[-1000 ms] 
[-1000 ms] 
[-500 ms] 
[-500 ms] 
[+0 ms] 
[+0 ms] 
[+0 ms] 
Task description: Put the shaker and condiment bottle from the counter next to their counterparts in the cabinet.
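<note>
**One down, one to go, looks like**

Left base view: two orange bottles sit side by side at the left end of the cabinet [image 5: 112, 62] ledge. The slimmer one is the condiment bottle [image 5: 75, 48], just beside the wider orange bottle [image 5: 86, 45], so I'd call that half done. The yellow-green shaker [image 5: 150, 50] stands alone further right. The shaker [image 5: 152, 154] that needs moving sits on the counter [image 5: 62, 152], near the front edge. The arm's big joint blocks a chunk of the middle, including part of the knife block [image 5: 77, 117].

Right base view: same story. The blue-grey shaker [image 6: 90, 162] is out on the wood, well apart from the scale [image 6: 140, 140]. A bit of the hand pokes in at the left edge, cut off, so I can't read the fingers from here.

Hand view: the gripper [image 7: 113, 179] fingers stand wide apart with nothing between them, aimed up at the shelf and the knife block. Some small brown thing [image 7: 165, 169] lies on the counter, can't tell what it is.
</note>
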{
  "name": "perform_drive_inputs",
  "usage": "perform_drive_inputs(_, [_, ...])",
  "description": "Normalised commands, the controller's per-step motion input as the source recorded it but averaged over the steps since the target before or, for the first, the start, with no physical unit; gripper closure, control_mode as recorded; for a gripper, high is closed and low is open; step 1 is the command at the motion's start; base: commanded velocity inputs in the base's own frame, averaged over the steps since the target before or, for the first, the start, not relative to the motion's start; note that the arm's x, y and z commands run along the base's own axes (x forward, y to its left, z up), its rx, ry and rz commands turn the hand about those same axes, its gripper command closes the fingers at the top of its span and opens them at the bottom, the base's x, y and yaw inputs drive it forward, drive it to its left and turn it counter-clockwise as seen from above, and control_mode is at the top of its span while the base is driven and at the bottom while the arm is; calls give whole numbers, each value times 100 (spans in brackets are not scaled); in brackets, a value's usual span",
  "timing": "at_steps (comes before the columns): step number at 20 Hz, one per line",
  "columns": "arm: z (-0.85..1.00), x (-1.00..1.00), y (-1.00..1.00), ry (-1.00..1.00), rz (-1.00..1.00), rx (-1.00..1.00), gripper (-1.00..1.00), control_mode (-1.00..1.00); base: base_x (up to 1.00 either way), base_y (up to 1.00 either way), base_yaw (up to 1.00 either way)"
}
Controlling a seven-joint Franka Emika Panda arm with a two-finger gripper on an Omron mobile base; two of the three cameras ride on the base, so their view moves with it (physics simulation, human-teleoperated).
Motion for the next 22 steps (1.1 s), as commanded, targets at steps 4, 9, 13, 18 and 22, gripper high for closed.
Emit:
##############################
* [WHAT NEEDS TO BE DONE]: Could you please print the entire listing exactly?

* [RESPONSE FOR THIS EXERCISE]:
[-1000 ms] 
[-1000 ms] 
[-500 ms] 
[-500 ms] 
[+0 ms] 
[+0 ms] 
[+0 ms] 
Task description: Put the shaker and condiment bottle from the counter next to their counterparts in the cabinet.
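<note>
**One down, one to go, looks like**

Left base view: two orange bottles sit side by side at the left end of the cabinet [image 5: 112, 62] ledge. The slimmer one is the condiment bottle [image 5: 75, 48], just beside the wider orange bottle [image 5: 86, 45], so I'd call that half done. The yellow-green shaker [image 5: 150, 50] stands alone further right. The shaker [image 5: 152, 154] that needs moving sits on the counter [image 5: 62, 152], near the front edge. The arm's big joint blocks a chunk of the middle, including part of the knife block [image 5: 77, 117].

Right base view: same story. The blue-grey shaker [image 6: 90, 162] is out on the wood, well apart from the scale [image 6: 140, 140]. A bit of the hand pokes in at the left edge, cut off, so I can't read the fingers from here.

Hand view: the gripper [image 7: 113, 179] fingers stand wide apart with nothing between them, aimed up at the shelf and the knife block. Some small brown thing [image 7: 165, 169] lies on the counter, can't tell what it is.
</note>
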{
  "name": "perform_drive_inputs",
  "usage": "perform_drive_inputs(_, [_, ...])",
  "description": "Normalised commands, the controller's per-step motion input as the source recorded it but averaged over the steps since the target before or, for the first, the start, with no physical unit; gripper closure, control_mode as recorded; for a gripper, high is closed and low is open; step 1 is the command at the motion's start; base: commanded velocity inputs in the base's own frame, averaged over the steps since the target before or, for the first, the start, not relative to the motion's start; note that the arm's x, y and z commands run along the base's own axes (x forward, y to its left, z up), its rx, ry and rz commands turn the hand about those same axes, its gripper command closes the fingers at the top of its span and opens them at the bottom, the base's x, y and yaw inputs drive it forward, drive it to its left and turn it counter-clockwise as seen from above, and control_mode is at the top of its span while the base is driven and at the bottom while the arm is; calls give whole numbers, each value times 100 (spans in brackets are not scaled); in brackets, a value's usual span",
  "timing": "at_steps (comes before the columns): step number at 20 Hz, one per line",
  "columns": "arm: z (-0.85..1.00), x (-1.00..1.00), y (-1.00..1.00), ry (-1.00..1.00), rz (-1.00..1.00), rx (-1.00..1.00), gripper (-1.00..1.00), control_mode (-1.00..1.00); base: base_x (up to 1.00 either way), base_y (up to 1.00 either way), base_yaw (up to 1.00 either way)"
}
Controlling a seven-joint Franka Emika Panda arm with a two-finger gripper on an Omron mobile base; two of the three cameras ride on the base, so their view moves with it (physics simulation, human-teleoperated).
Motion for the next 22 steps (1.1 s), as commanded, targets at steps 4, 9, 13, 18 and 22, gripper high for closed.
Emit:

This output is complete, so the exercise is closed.